## What is required
Only the lines below between the ones containing "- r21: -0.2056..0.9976" and "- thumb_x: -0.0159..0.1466", inclusive, are to be reproduced, each exactly as it stands.

## Records to process
== Segment start ==
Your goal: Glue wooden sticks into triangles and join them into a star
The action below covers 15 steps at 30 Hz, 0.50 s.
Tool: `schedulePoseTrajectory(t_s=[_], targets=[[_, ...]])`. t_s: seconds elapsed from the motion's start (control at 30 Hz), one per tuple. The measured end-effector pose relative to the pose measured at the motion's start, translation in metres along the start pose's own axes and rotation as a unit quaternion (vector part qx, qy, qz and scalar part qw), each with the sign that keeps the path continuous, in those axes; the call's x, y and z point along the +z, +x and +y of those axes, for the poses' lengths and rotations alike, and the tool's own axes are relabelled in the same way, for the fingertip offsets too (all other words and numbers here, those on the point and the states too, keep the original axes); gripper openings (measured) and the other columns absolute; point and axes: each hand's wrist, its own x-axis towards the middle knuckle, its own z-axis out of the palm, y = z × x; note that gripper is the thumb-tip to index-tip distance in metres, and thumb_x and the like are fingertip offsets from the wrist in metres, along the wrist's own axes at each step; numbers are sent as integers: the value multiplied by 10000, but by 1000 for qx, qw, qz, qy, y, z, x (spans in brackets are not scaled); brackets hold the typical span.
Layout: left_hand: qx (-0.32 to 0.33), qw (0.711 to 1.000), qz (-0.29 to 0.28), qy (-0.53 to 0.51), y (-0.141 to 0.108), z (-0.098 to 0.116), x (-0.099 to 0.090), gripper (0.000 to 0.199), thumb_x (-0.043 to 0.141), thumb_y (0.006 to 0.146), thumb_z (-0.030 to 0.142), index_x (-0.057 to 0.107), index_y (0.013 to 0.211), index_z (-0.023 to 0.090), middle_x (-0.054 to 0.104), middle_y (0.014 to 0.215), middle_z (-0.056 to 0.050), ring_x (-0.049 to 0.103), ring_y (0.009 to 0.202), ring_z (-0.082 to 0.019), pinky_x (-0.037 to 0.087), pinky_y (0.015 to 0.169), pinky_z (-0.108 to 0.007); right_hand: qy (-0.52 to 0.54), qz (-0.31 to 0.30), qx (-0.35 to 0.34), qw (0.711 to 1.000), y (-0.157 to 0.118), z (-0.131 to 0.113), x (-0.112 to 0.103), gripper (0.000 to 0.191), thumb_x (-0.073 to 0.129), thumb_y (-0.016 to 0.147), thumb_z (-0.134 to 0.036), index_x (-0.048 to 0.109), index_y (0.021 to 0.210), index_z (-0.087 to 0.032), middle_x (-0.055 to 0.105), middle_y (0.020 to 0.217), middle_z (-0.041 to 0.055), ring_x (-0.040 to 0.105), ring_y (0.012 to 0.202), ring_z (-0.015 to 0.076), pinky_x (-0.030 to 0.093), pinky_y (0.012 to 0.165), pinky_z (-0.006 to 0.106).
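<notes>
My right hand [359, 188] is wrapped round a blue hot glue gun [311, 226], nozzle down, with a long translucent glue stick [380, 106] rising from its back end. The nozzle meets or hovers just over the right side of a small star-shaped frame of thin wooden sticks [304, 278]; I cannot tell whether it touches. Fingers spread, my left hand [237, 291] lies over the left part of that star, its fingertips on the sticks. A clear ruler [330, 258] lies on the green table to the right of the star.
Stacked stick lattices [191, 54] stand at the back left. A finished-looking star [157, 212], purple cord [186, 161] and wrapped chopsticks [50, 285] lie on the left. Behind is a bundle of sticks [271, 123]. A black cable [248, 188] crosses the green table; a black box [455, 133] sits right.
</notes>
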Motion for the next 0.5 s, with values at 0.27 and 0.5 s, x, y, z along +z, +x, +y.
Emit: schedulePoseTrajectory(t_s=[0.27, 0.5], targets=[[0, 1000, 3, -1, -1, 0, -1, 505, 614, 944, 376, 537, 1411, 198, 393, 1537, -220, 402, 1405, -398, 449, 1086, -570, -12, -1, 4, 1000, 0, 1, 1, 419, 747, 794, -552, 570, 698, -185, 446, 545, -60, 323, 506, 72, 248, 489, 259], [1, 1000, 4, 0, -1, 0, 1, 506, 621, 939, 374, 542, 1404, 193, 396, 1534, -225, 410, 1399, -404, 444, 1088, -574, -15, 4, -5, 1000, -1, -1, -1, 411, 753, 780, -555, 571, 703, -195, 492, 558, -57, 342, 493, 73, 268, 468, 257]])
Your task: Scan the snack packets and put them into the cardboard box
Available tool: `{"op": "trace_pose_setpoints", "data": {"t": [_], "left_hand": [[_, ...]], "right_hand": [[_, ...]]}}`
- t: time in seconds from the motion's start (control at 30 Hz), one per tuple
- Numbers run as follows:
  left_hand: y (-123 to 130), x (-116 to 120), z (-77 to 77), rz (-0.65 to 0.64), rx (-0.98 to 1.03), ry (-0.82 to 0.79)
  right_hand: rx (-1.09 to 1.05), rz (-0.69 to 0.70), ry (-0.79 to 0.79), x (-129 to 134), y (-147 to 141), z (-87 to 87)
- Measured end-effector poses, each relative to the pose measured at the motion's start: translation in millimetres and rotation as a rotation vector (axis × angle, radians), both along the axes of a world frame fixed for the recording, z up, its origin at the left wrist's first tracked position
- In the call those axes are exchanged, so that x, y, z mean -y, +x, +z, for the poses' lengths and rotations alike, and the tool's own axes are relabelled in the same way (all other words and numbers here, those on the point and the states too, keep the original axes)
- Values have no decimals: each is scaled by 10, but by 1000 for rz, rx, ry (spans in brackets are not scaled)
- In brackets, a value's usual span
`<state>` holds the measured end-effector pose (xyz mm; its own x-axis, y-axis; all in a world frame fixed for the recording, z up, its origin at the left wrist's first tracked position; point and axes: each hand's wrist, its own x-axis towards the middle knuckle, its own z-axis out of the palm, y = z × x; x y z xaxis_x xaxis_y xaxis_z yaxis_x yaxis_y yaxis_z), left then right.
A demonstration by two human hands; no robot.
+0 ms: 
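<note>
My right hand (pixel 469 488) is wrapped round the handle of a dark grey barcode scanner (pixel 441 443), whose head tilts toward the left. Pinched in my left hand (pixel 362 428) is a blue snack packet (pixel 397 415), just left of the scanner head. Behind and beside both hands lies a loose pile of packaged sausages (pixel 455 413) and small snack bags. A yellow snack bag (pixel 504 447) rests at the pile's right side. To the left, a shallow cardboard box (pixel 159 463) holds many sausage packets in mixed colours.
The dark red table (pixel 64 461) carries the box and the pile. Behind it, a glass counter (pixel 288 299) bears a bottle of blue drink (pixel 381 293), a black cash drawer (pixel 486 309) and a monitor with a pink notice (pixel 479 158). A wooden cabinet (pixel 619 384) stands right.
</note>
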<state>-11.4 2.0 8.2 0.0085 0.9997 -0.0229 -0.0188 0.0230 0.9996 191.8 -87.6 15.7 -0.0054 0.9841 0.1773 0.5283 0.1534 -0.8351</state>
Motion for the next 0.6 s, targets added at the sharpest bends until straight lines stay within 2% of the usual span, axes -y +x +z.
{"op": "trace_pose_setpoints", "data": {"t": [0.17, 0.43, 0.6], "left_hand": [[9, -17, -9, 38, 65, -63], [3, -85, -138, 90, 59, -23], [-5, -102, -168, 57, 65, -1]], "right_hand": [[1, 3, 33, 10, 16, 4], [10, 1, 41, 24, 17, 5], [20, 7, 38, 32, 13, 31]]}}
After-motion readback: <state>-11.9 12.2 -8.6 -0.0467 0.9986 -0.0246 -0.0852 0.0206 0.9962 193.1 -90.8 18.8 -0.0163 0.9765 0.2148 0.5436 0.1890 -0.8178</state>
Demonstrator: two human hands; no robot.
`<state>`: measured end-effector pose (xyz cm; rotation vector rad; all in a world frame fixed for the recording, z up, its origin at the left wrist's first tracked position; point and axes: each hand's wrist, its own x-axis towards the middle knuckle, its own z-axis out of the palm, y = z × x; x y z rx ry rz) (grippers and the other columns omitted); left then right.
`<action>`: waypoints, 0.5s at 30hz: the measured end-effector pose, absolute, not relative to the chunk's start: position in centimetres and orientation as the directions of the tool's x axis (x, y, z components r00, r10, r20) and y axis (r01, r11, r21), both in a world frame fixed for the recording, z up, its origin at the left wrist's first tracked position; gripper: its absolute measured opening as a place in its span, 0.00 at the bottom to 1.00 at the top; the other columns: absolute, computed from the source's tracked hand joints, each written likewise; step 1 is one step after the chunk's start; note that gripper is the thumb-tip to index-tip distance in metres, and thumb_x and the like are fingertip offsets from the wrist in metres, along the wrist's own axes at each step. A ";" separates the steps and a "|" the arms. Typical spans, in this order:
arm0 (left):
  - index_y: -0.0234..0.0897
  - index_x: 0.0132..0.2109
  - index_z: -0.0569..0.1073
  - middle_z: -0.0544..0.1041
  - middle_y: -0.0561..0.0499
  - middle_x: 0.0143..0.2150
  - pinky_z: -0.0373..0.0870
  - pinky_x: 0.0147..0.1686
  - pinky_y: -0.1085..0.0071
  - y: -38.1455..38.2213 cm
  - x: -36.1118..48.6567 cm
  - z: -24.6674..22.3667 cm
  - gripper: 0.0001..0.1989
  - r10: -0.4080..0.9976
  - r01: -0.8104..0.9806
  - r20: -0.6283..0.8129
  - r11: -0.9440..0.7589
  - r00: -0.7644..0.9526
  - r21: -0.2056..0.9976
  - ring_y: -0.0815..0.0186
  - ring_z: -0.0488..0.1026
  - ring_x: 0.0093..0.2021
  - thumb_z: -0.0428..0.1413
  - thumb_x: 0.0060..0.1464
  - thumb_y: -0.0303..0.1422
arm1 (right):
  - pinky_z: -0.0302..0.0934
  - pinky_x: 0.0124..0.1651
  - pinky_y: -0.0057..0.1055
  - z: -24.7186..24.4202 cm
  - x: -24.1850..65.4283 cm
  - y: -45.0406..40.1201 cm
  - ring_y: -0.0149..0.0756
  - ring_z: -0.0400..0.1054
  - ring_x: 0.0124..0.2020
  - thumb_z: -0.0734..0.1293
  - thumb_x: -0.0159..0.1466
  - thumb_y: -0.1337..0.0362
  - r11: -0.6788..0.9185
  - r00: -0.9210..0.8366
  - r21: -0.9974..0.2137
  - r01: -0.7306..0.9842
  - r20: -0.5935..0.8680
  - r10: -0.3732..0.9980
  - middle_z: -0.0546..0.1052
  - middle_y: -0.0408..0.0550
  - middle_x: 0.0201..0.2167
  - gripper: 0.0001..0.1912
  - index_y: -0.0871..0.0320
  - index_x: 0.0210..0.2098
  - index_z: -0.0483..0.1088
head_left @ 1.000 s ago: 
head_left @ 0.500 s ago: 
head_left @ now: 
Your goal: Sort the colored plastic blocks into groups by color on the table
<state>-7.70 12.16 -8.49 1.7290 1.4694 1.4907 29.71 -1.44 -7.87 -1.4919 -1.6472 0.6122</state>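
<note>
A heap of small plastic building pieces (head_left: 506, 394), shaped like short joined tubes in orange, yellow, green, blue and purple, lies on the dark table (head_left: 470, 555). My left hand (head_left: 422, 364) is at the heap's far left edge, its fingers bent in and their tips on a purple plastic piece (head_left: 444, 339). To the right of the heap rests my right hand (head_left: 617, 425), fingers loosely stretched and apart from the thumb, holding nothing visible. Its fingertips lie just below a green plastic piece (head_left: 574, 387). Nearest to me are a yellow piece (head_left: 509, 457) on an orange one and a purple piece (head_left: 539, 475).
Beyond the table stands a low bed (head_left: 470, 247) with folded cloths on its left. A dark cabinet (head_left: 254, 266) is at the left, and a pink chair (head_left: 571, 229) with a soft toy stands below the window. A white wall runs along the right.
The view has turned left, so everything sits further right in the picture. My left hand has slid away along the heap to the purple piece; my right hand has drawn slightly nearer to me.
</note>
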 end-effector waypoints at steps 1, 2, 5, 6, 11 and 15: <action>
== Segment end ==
## Finished exercise
  - r21: -0.2056..0.9976
  - ring_y: -0.0815..0.0186
  - ring_z: -0.0488..0.1026
  - ring_x: 0.0093..0.2021
  - thumb_z: -0.0428..0.1413
  - thumb_x: 0.0060..0.1464
  - thumb_y: -0.0303..0.1422
arm1 (right):
  - pinky_z: -0.0302..0.0934
  - pinky_x: 0.0124..0.1651
  - pinky_y: -0.0057..0.1055
  - z: -24.7186..24.4202 cm
  - x: -24.1850..65.4283 cm
  - y: -45.0406..40.1201 cm
  - ring_y: -0.0149..0.0756
  - ring_z: -0.0400..0.1054
  - ring_x: 0.0124..0.2020
  - thumb_z: -0.0734..0.1293
  - thumb_x: -0.0159..0.1466

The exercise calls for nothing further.